The more people there are who like you, the more customers you will have. If people feel that they matter to you, even that you will forgo sales just to make their life easier, they will go out of their way to support you. Maybe they will burn your mp3s to CDs so they can listen to them in the car, and maybe you would prefer that they buy the album twice, but they will buy your next album, and the one after that. Maybe you wince when you think of them lending that CD to a friend, and wince again when he copies it, but maybe that friend buys your next album too. On the other hand, annoying people does not endear them to you, it drives them to the pirates. Then when your next album comes out, they'll go straight to Pirate Bay.

It would be nice if every person that used your product had paid you money, but it isn't going to happen. On the other hand, everyone who uses your product and enjoys the experience, whether they have paid for it or not, is an advertisement that you don't have to pay for.

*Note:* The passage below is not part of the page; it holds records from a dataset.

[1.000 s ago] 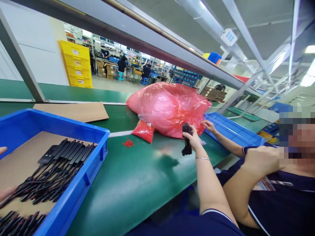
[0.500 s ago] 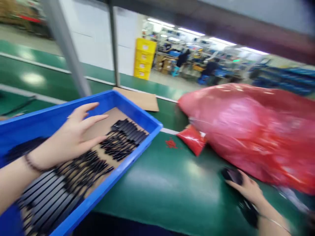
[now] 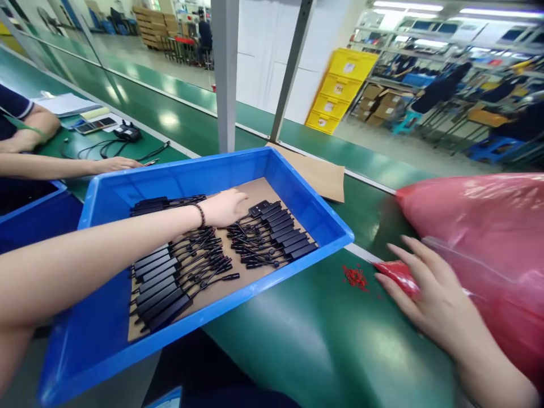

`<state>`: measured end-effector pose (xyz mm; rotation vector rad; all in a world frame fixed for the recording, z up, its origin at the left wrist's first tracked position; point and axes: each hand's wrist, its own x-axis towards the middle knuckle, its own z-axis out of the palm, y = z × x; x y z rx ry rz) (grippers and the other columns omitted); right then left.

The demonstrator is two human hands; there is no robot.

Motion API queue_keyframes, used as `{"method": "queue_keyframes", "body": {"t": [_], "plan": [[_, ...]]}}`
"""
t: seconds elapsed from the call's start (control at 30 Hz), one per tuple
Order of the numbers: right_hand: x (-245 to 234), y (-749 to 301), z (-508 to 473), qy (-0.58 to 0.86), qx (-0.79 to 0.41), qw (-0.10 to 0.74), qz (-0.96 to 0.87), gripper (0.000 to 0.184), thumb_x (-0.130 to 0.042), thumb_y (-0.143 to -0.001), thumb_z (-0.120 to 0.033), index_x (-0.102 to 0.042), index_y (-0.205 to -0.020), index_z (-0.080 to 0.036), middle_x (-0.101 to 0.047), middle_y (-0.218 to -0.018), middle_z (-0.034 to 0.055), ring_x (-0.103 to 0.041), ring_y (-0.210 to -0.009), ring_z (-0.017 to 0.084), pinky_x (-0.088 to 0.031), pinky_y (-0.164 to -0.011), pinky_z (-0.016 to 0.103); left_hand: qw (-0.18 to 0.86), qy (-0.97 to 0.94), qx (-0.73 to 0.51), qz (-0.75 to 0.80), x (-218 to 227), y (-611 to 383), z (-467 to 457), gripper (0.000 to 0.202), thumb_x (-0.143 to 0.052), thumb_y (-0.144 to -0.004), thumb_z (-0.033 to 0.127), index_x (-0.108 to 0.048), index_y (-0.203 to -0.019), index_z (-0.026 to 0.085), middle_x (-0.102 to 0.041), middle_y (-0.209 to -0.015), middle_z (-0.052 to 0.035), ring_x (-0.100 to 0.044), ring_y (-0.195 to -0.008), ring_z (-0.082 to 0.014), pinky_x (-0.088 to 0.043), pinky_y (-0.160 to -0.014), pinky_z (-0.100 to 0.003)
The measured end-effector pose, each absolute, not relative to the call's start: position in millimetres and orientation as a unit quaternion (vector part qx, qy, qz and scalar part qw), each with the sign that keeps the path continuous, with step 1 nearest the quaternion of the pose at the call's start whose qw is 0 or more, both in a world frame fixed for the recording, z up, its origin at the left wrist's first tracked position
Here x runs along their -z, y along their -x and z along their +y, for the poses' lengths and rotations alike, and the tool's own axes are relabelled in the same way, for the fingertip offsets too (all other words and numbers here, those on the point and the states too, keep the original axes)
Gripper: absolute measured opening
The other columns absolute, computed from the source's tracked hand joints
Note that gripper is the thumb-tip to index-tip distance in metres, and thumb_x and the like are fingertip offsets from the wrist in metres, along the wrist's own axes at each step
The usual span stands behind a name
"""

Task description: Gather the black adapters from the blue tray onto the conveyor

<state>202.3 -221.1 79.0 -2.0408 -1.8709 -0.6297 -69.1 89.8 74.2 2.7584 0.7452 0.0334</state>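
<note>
My left hand (image 3: 227, 208) reaches into a blue plastic bin (image 3: 293, 272), palm down, fingers loosely extended and partly hidden. Nothing shows in it. Just beyond its fingers lies a black flat box (image 3: 258, 208) at the end of a row of slim black modules with short cables (image 3: 291, 233). A second row of cabled modules (image 3: 159, 289) lies nearer, partly under my left forearm. My right hand (image 3: 433, 283) hovers, blurred, with fingers spread in front of a small bag of red pieces (image 3: 402, 275). A loose pile of small red pieces (image 3: 356, 276) lies on the green table.
A large pink plastic bag (image 3: 480, 221) fills the right side. Behind the bin are a cardboard sheet (image 3: 314, 170) and a grey metal post (image 3: 226, 79). At left, a co-worker's arm (image 3: 63, 166) rests near a black adapter with cables (image 3: 127, 131) and a phone (image 3: 97, 124).
The view has swung left. My right hand has left the black object it was on and is now spread by the small red bag. My left hand has moved deeper into the bin.
</note>
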Motion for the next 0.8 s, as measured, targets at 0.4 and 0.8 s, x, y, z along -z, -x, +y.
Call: {"method": "queue_keyframes", "body": {"t": [0.4, 0.8], "plan": [[-50, -161, -113, 0.57, 0.145, 0.273, -0.762, 0.032, -0.042, -0.081, -0.031, -0.057, -0.107, -0.018, -0.061, -0.103, 0.0038, -0.056, -0.094, 0.018, -0.043, -0.076, 0.029, 0.261, -0.881, 0.11, 0.379, -38, -18, 123, 0.044, -0.06, -0.06, 0.025, -0.057, -0.102, 0.014, -0.064, -0.086, -0.0061, -0.057, -0.08, -0.0177, -0.044, -0.07, -0.024], [-46, -161, -111, 0.571, 0.145, 0.296, -0.752, 0.033, -0.045, -0.077, -0.023, -0.057, -0.107, -0.019, -0.061, -0.105, 0.0027, -0.057, -0.092, 0.019, -0.042, -0.075, 0.032, 0.306, -0.867, 0.091, 0.382, -33, -27, 126, 0.027, -0.066, -0.056, 0.027, -0.063, -0.079, 0.013, -0.061, -0.067, -0.0033, -0.055, -0.07, -0.0149, -0.043, -0.067, -0.023]]}}
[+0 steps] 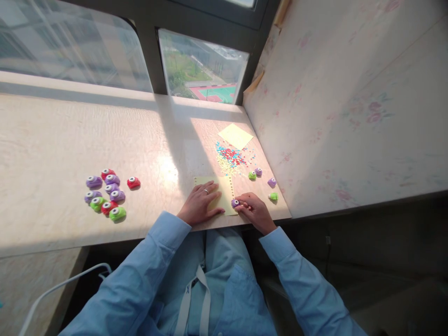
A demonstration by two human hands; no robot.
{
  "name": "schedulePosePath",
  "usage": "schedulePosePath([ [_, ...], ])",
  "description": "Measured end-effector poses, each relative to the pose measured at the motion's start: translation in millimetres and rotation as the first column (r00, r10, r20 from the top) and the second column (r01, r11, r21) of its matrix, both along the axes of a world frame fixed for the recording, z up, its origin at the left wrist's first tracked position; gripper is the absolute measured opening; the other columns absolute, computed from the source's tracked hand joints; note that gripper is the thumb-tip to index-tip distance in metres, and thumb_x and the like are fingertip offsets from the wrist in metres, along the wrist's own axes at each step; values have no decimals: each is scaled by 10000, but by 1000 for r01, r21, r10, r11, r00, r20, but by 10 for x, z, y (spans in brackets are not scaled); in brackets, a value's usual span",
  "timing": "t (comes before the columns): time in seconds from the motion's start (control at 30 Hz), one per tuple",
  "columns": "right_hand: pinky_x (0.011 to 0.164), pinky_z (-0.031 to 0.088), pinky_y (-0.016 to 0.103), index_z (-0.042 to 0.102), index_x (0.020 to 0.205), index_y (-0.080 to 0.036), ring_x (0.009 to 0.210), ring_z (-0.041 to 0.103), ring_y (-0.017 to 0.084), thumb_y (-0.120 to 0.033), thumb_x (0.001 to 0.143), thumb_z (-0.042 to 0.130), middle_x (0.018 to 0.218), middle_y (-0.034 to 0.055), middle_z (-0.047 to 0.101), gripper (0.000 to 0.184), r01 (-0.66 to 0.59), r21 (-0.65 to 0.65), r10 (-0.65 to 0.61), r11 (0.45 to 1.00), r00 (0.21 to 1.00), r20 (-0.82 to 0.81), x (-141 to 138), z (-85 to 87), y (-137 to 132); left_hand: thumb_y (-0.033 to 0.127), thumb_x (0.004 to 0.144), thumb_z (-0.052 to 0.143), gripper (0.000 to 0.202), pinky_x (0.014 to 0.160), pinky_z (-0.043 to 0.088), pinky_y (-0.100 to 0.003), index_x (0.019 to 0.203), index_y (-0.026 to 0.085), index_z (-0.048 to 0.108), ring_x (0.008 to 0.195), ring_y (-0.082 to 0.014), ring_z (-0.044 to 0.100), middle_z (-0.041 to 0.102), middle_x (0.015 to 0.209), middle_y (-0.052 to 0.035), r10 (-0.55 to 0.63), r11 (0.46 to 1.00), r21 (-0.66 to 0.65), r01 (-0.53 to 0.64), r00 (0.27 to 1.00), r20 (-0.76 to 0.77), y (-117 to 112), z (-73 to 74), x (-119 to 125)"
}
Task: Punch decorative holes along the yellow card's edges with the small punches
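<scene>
1. The left hand (201, 203) lies palm down with fingers extended, gripping nothing, a ring (206, 191) on one finger; beneath it a pale yellow sheet (227, 192) rests on the wooden table (52, 154), pressed flat.
2. The right hand (255, 210) is closed in a pinch, thumb and fingertips on a small purple punch (234, 204); this punch sits just left of those fingertips, at the sheet's lower right edge; small holes run up that edge, away from the hand.
3. Beyond both hands, past the sheet's far edge, a loose heap of paper bits (229, 156) lies straight on the table, red, blue and yellow; just behind it rests a second yellow sheet (236, 135).
4. Ahead of the right hand and off to its right stand four more punches: a green one (252, 175) touching or just beside a purple one, then another purple and another green, nearer the wall (336, 107).
5. Well left of the left hand, ten punches (112, 179) stand on the table; nine are bunched together, while a red one (133, 183) sits apart, nearer the hand.
</scene>
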State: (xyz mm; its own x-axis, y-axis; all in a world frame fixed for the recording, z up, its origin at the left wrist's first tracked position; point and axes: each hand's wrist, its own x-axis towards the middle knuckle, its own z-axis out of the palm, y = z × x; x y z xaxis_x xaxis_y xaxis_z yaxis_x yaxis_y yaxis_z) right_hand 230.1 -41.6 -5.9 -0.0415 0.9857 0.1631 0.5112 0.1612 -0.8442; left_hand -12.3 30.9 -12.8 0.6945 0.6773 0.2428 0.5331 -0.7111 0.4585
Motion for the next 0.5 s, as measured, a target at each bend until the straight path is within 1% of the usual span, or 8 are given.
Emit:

When you buy site licenses for some Microsoft products, your employees are allowed to install them on their home PCs as well. Microsoft know that it is going to happen anyway and it would be difficult for either you or them to stop it. It is far better public relations to embrace it than to annoy paying customers by trying to stamp it out.

Given that your product has been expensive to produce, some DRM is probably a good thing, but it should be the absolute minimum that stops only the most casual of copying. If you are charging thousands for your product, then, like National Instruments, you might add a little more DRM and allocate extra to your support department to field the calls from the customers you will aggravate. People who have paid that much for your product are invested enough to take a little time over it now and again. But if your product is selling for only a few pounds, then the most you should do is to stop someone dragging and dropping the files. Any more than that will probably be counter-productive. Even that much will lose you sales.

The same process operates on the Internet, with articles and pictures. Most people pay no attention to copyright and take any pictures they fancy and copy any text. Most web pages display no copyright notice or license which, in most jurisdictions, means that their content cannot be copied without infringing their copyright. People do it anyway, just as they go to Pirate Bay for their music. That is why I post my pictures on flickr and my articles here on Wikidot, both of which have the capability to display clear copyright notices. By doing that, I hope to give pirates a moment's pause. But then I make almost all of my content available for them to copy, so long as they give a nod to me and don't make more money out of it than I do. So if you want to quote this article somewhere, or use one of my pictures of cats for your own personal web page, then please go ahead. You're going to do it anyway, I may as well give you permission. On the other hand, if you want my article for a commercial publication, then you'll have to talk to me first.